Strona:Józef Ignacy Kraszewski - Herod baba.djvu/211

Ta strona została uwierzytelniona.

— Piętka też nie myśli wracać — a wieś na sprzedaż...
— Kto ją teraz kupi!
Jęli tedy rozmawiać długo, bo było o czém, a Mioduszewski wzdychał tylko nad losem nieszczęśliwego domu.
— Myślicie, że się nie pogodzą? spytał w końcu.
— Bardzo wątpię, żeby do tego przyszło... a przynajmniéj się nie zanosi — rzekł prędko Borodzicz. Koło Zygmunta źle...

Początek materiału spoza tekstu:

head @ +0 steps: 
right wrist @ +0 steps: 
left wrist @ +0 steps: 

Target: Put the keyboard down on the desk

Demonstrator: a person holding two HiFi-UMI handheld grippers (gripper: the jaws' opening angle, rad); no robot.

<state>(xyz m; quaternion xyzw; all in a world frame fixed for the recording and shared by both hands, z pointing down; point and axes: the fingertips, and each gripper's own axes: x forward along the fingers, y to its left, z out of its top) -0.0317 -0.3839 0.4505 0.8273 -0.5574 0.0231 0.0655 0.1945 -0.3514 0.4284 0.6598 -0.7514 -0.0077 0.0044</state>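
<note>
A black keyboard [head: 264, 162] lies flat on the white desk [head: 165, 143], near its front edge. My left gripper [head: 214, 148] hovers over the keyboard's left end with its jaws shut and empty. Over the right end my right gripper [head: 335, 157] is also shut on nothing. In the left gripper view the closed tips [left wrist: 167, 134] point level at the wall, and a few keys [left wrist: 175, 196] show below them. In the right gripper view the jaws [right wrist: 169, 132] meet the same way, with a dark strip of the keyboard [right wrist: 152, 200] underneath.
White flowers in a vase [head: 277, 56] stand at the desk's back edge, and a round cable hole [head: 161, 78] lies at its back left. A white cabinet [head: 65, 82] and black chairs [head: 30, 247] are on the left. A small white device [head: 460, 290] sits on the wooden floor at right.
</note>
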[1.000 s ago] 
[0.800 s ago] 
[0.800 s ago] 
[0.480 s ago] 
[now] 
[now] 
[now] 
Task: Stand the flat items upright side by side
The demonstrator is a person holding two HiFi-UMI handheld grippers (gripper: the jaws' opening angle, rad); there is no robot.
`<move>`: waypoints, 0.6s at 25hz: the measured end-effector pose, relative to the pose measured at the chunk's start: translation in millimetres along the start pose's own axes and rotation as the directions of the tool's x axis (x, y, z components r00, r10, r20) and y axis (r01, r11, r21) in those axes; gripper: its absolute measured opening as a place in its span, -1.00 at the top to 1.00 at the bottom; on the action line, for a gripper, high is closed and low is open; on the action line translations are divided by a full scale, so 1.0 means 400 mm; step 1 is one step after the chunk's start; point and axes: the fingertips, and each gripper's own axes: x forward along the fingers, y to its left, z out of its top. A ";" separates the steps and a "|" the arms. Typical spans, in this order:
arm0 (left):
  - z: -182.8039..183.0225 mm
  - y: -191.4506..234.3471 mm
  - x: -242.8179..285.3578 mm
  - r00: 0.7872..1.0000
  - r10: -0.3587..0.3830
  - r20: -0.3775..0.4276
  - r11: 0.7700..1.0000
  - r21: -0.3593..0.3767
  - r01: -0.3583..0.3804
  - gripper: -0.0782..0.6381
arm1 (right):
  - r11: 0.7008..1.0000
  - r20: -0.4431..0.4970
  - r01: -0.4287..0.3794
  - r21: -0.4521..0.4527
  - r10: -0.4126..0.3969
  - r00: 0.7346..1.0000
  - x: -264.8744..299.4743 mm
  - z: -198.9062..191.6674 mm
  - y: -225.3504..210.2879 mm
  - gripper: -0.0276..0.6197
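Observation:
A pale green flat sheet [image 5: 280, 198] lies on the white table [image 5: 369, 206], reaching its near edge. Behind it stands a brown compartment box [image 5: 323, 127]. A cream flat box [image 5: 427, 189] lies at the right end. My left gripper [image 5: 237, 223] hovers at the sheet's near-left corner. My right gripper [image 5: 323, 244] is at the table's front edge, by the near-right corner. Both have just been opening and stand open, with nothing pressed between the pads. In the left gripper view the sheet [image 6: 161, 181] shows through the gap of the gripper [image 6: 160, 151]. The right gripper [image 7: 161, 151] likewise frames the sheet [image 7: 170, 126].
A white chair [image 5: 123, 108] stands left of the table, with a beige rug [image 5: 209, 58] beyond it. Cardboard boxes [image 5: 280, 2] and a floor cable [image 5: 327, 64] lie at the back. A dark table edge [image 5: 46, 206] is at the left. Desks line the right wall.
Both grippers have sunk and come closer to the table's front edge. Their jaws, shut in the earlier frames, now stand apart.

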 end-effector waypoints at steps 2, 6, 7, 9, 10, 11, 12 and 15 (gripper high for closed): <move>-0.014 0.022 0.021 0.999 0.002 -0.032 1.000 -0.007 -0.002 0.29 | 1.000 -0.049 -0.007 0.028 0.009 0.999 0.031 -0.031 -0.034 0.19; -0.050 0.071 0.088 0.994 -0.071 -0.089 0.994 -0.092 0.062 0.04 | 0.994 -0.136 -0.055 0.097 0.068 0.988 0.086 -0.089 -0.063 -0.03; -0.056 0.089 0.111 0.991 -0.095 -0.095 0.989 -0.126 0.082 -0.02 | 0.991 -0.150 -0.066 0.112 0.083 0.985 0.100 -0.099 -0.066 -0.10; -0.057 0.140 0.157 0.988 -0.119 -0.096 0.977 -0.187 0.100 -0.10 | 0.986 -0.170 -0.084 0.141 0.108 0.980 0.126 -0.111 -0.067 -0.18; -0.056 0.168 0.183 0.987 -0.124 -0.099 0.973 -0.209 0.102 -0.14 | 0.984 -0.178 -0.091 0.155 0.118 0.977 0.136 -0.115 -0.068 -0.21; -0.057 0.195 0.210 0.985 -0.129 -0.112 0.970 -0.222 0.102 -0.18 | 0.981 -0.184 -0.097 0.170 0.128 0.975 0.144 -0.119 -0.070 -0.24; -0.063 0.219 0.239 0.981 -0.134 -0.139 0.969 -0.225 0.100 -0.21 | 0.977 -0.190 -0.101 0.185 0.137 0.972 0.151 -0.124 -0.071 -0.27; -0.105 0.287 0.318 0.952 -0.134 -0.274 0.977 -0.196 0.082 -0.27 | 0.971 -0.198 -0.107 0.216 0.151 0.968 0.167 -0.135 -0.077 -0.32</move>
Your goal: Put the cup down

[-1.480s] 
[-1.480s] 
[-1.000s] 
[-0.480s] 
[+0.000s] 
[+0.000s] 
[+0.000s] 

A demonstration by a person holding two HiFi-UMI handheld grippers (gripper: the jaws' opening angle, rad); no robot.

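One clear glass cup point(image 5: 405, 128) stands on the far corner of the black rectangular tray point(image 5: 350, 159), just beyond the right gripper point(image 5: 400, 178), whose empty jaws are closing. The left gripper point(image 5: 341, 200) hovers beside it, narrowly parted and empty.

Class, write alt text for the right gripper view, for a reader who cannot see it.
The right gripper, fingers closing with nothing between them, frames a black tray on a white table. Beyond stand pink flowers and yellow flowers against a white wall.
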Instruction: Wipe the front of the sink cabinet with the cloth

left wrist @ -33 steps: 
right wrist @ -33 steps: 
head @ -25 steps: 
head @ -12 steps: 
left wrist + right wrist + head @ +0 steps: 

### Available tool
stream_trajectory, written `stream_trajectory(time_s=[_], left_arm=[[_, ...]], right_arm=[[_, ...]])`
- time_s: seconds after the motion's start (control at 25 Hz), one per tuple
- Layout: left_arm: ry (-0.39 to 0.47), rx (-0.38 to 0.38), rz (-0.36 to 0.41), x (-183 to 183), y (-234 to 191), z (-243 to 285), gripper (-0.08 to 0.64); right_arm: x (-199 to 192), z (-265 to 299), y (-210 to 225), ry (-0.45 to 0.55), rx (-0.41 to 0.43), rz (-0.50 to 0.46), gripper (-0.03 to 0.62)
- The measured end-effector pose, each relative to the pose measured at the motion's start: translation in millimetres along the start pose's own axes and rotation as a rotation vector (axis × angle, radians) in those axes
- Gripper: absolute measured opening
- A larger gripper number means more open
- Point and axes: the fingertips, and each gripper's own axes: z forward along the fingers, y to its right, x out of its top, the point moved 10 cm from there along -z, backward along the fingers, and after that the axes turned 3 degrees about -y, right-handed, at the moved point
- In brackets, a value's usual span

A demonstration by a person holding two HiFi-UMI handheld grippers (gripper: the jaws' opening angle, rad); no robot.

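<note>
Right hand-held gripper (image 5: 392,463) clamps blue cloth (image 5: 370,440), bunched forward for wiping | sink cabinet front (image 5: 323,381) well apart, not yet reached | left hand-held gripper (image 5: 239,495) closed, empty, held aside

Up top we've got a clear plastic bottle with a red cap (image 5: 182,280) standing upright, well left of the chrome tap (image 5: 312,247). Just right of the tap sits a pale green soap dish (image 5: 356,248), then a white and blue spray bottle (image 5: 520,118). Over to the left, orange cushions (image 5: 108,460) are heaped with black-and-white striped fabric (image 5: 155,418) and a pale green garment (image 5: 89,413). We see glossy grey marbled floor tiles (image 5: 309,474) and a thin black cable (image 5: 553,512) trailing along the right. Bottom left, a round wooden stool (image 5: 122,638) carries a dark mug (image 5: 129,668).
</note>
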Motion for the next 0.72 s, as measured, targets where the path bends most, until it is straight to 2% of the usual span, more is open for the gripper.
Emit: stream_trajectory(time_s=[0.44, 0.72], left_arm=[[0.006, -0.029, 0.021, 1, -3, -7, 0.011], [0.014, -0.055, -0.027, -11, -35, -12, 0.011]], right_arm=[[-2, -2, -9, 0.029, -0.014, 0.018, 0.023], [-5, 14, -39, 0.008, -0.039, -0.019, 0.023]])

Namyśliwszy się niedługo ruszył Gracyan do jejmości do państwa Okoniów, kędy ją miał zastać. W istocie w ganku zapytawszy o nią, dowiedział się, że była od dni kilku... Stryj Eligi przybywszy, zwolniony od ciężkich obowiązków opiekuna przy synowicy, wylegiwał się w swém mieszkaniu, opowiadając kto się mu nadarzył, o wypadkach nieszczęśliwéj podróży. Materyału do gawędy starczyło mu na całe życie. Wpadłszy do mieszkania, Borodzicz zastał tylko starego Okonia, który się przechadzał po izbie, ciągając wąsy.
— Cóż mi tam asindziéj przynosisz? zapytał.
— Nowego nic! westchnął gość chmurny; wszak pani Piętkowa tu?
— Ojciec ramionami ruszył.
— A tu! wróciła i — powiem asindziejowi, nierozumiem téj całéj sprawy! Nie chce do domu! Gdzież Piętka?